Un verre de vin blanc dégusté debout, au beau milieu d'un pont de pierre bordé de statues de saints : le Brückenschoppen est un rituel local, et bien des passagers l'adoptent dans l'heure qui suit leur arrivée. Wurtzbourg a la chance rare de recevoir les navires en plein cœur urbain : les quais du Main touchent presque la vieille ville, et tout le reste s'enchaîne à la marche. Autour, des coteaux couverts de vignes, une forteresse qui veille sur le fleuve et une capitale franconienne relevée avec patience après les destructions de 1945.

Un quai sous la vieille grue

Les bateaux s'amarrent le long du Kranenkai, baptisé d'après l'ancienne grue portuaire du dix-huitième siècle qui dresse toujours sa silhouette de pierre au-dessus de la rive. On descend la passerelle, on longe quelques façades, et le centre commence. Le vieux pont se rejoint en moins de dix minutes, la Résidence en un quart d'heure : rares sont les escales fluviales aussi simples à parcourir par soi-même.

Le pont des saints

L'Alte Mainbrücke enjambe le Main depuis le Moyen Âge, gardée par une haie de statues baroques où figure saint Kilian, le moine irlandais devenu patron de la Franconie. Depuis le tablier, le regard embrasse d'un côté les clochers de la vieille ville, de l'autre Marienberg posée sur son coteau planté. Les cafés voisins servent le fameux verre à emporter : on le sirote appuyé au parapet, entre deux clichés, comme le font les gens du coin en fin d'après-midi. Le va-et-vient des passants, des cyclistes et des bateaux compose un spectacle dont on a du mal à se détacher.

La Résidence des princes-évêques

À un quart d'heure de marche du fleuve, la Résidence de Wurtzbourg figure parmi les palais baroques les plus aboutis d'Europe, inscrite au patrimoine mondial de l'UNESCO. L'escalier d'honneur conçu par Balthasar Neumann s'ouvre sous une voûte peinte par Tiepolo, considérée comme la plus vaste fresque de plafond au monde : les quatre continents s'y déploient dans un tourbillon de ciels et d'allégories. Salle impériale, cabinet des miroirs et chapelle complètent le parcours, chacun rivalisant de stucs et de dorures. Le jardin de la cour, en accès libre, offre ensuite une pause verte entre les ifs taillés et les statues, avec les remparts baroques en arrière-plan.

La forteresse au-dessus des vignes

Sur l'autre rive, la forteresse de Marienberg logea les princes-évêques avant qu'ils ne s'installent dans leur palais de plaine.
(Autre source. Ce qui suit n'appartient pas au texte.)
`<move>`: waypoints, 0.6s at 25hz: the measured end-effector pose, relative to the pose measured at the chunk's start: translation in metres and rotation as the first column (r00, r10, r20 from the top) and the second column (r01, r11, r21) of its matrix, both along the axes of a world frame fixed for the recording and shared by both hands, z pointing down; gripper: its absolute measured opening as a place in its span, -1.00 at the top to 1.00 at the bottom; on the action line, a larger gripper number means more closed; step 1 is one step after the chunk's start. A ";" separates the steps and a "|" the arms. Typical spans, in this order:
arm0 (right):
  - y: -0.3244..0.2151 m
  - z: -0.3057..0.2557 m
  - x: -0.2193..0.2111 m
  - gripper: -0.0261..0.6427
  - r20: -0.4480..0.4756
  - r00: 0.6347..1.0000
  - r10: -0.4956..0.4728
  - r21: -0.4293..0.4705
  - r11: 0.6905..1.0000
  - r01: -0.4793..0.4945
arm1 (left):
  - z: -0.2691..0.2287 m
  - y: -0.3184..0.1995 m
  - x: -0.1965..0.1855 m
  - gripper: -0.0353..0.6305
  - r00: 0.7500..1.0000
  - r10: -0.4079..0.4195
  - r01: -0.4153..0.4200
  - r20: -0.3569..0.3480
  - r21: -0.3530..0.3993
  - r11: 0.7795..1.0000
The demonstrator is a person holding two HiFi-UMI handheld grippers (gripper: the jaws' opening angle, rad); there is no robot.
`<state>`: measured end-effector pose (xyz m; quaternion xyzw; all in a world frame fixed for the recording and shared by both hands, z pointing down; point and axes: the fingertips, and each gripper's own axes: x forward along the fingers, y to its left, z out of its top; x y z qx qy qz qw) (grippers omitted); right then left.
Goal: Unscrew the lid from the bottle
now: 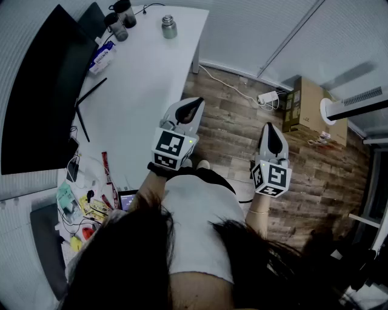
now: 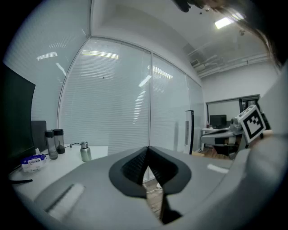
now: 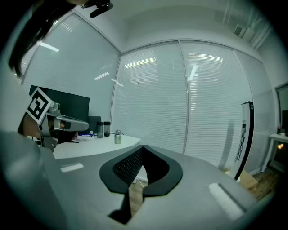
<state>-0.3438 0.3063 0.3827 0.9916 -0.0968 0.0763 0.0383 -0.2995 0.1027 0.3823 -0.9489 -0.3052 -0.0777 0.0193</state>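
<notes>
A small steel bottle (image 1: 169,27) with its lid on stands upright near the far end of the white table (image 1: 139,103). It also shows in the left gripper view as the steel bottle (image 2: 85,152) and in the right gripper view, small and distant (image 3: 118,137). My left gripper (image 1: 193,109) hovers at the table's near right edge, well short of the bottle, jaws shut and empty (image 2: 147,153). Over the wooden floor to the table's right, my right gripper (image 1: 271,136) is shut too, holding nothing (image 3: 142,151).
Two dark bottles (image 1: 121,18) stand at the table's far corner beside a black monitor (image 1: 42,91). Cables and small clutter (image 1: 85,206) cover the near left end. A cardboard box (image 1: 306,103) and a power strip (image 1: 267,97) lie on the floor.
</notes>
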 end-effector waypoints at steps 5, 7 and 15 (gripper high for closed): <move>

On y grimpe en une demi-heure par les sentiers qui traversent le vignoble, montée soutenue mais récompensée : des terrasses, la vue file sur les toits rouges, les clochers et les méandres du Main. Les moins marcheurs opteront pour un taxi ou l'autobus, et garderont leur énergie pour les ruelles du retour.

Bocksbeutel et ruelles franconiennes

Le centre réserve encore la cathédrale Saint-Kilian, la Marienkapelle dressée face au marché et des places où les étals de fruits côtoient les enseignes de vignerons. La Franconie embouteille ses blancs dans le Bocksbeutel, une bouteille aplatie reconnaissable entre toutes; le Silvaner sec en est l'étendard. Deux institutions séculaires, le Juliusspital et le Bürgerspital, financent depuis des siècles leurs œuvres hospitalières grâce à leurs vignes : y goûter un verre, c'est boire un morceau d'histoire locale.

Repères pour l'escale

SiteDistance du quaiAccès
Vieux pont (Alte Mainbrücke)Environ 600 mÀ pied
Résidence et jardin de la courEnviron 1 kmÀ pied
Forteresse de MarienbergEnviron 2 kmÀ pied (montée), taxi ou autobus
Cathédrale Saint-KilianEnviron 700 mÀ pied

Au crépuscule, la citadelle s'éclaire et les silhouettes se pressent de nouveau sur le tablier, verre en main, pendant que le fleuve prend des reflets cuivrés. On regagne la passerelle en quelques minutes, avec l'impression d'avoir traversé un condensé de Franconie : la pierre des évêques, la fresque d'un Vénitien et le goût sec d'un Silvaner bu face aux vignes.